A provocative element of the report is an open question of whether the seized B6 mice might eventually demonstrate spontaneous seizures beyond the survival time of the study. As previously described, animals underwent testing for seizure thresholds and corneal kindling 2 months after infection and, apparently, had no further dedicated behavioral monitoring prior to sacrifice. This begs the issue of whether the DA strain of TMEV and B6 mouse experimental paradigm will be more thoroughly studied longitudinally with continuous video-EEG and additional anatomical studies or manipulated to determine whether it can produce unprovoked seizures and establish a relevant model of postinfection epilepsy. For example, assessment of residual or potentially new areas of secondary tissue injury or neuroplastic anatomical change, including the possibility of hippocampal sprouting, could be performed periodically over the natural lifespan of the animal in conjunction with video-EEG monitoring. Experimental manipulations could include varying the time of infection or the titer of plaque forming units (PFUs). The previous and current study injected PFUs within a unitary log range that may have been sufficient for neurovirulence and the production of acute seizures but not sufficient to result in injury that results in epileptic seizures.

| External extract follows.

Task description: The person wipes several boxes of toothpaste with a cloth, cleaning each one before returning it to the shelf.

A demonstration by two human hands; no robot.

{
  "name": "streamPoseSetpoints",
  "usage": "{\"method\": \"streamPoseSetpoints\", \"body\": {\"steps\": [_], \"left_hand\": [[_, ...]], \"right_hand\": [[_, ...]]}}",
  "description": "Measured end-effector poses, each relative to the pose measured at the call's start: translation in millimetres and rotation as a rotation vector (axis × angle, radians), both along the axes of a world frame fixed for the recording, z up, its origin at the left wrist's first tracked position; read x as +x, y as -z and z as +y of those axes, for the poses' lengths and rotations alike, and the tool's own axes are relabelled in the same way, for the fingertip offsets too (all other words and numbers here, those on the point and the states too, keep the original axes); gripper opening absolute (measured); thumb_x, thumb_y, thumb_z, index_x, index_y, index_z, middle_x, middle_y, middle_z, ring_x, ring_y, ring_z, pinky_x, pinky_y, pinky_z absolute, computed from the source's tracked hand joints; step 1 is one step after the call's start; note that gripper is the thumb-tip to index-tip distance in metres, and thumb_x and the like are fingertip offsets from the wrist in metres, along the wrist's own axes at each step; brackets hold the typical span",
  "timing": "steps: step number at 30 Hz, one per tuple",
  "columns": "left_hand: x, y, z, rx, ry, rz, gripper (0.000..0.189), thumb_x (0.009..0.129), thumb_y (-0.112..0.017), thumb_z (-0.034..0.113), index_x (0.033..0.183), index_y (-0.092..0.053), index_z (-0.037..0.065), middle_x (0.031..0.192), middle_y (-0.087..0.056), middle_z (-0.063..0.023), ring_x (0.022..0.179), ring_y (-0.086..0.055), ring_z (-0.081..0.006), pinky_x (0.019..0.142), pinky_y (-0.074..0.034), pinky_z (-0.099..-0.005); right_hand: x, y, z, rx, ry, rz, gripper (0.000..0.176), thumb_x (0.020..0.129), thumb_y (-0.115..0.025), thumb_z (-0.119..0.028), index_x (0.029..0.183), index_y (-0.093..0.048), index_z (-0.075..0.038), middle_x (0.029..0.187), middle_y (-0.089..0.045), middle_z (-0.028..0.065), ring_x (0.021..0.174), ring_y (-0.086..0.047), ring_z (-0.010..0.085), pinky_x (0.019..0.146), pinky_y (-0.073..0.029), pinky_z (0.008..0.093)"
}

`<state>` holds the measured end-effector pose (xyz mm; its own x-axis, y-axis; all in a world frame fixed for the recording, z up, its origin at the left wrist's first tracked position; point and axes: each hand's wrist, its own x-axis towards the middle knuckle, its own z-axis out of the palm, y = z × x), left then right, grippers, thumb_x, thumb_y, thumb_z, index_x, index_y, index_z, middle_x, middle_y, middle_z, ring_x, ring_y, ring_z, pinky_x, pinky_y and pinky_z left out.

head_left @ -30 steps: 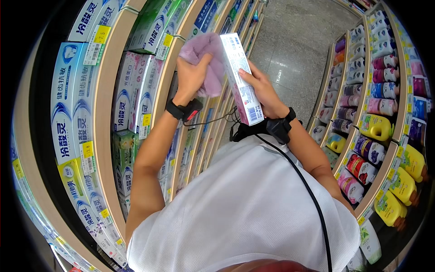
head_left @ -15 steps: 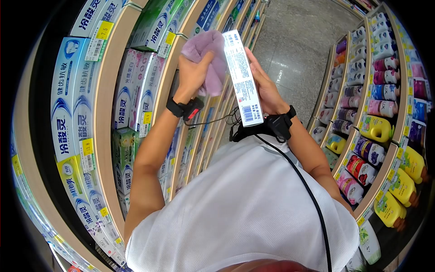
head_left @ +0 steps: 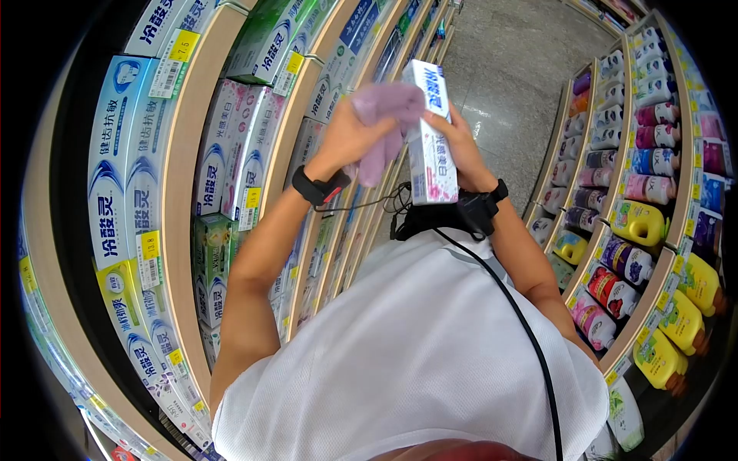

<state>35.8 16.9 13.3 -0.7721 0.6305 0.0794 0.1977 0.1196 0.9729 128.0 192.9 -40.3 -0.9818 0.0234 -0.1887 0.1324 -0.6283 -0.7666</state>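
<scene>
The left hand was clenched on a purple cloth, pressed against the left face of a toothpaste box. The right hand gripped that box from its right side. The box stood in the upper centre of the frame, its long axis running top to bottom, right of the shelf.

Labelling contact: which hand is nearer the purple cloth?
Left. The left hand holds the purple cloth bunched against the toothpaste box. The right hand holds that box from its other side, so the box lies between it and the cloth.
</scene>
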Motion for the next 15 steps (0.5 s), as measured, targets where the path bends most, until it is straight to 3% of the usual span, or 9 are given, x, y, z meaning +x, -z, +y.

The authors conclude their study by suggesting that TMEV infection of B6 mice might be a potential model for the study of postinfection hyperexcitability. Their results indicate that they have already accomplished this objective. However, the goal of these studies might reasonably be considered to be the development of a model of postinfection epilepsy. The authors appear to be in a favorable position to explore exactly this.